Chapter 10
Naomi saw the familiar car sitting by the curb, but because of her apprehension at what she was about to do, she passed it off as inconsequential.
"Sure looks like Line's car," she murmured to herself as she walked up to the path that led to the porch of the rundown tenement. "Wonder what he's doing here? Oh, well, probably just stopped in to see how Ma is. Same as I'm doing. Nothing to be concerned about."
But deep down inside, she knew she was lying to herself. She was apprehensive of seeing her mother again. For she recalled what had happened the day she had left. The angry tirade, the accusations, and name-calling. And though, in a sense, she could understand her mother's anger at what she had done, she couldn't understand why the older woman wouldn't see her point of view. After all, there was so little for her here.
Now, several months later, this was the first time she had made any effort to contact her mother. She didn't know what she was going to say or do, but because of her loneliness and desperation over what was happening, she had to turn to the only person she felt she could turn to, her mother.
And in a sense, she was also going to try to soothe her own conscience.
"Hi! Anybody home?" Naomi called through the open front door.
And though nobody answered, she could hear the sounds of movements in the parlor. So she called again.
"Anybody home?"
She stepped around the broken toys and rubbish in the hallway to cross into her mother's apartment. The sound of neighbor children yelling and the familiar smell of frying grits and pork reminded her of childhood's daily meals. She hadn't had such fare since she'd moved across town to Randy's. Maybe it was something she wanted to get away from, though her mouth momentarily watered at the pungent sweet scent so close she could almost see the big black frying pan filled with what Line affectionately called "soul food."
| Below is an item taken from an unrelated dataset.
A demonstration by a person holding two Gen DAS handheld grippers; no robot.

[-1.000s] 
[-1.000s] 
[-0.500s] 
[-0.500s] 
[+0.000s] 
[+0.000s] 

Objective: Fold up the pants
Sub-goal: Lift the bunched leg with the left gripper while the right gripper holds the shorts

She shrugged off the thought and pushed into the apartment, though there had been no answer. The familiar ugliness of the surroundings made her cringe. The greasy smell of the kitchen penetrated the walls and permeated the rooms, together with the stench of fly-ridden, forgotten garbage left in the alleys outside the open windows. The plaster was chipped and the boards behind peeped through here and there. There was still not enough money for the necessary paint job to hide the scars of age, use, and the abuse of many people's children.
Comparing it to Randy's beautiful and luxurious apartment uptown only made it seem worse than it really was, and she walked as if afraid some of the dirt and grime would rub off on the new white cotton suit that she had just purchased. She moved cautiously down the hall, her nose wrinkled in displeasure at the stale aroma of too many people living too many years too close together. The tenement had been old when they moved into it as a little girl.
There had always been talk of how they would move into a nicer neighborhood, and yet, it had never happened. Then, when her father had died, even the talk had stopped. It was then that she knew that the only way she could ever get out of the environment was by her own efforts.
Which was exactly what she had done.
And now, as she stood in front of the closed French doors to the parlor, she wondered why her mother couldn't understand that.
Slowly she raised her hand to knock, all thoughts erased as the fear of facing her mother again took hold of her.
"Mom?" she called in a soft whisper. "You in there?"
This time there was a response.
Cold. Lifeless. In a low tone. But Naomi shook it off and pretended it was something else. Something warm and pleasant.
"Yes, I'm in here, Naomi. Come in."
Wondering why her mother hadn't answered her knock at the front door, but happy that at least she had recognized her voice, Naomi walked into the living room.
Line Potter was there, his face eager and expectant at the sight of her. He hurried forward from the sofa to greet her.
"Naomi!" he exclaimed excitedly. "It's so good to see you again! I've been so worried about you. Where you been? What you been doing?"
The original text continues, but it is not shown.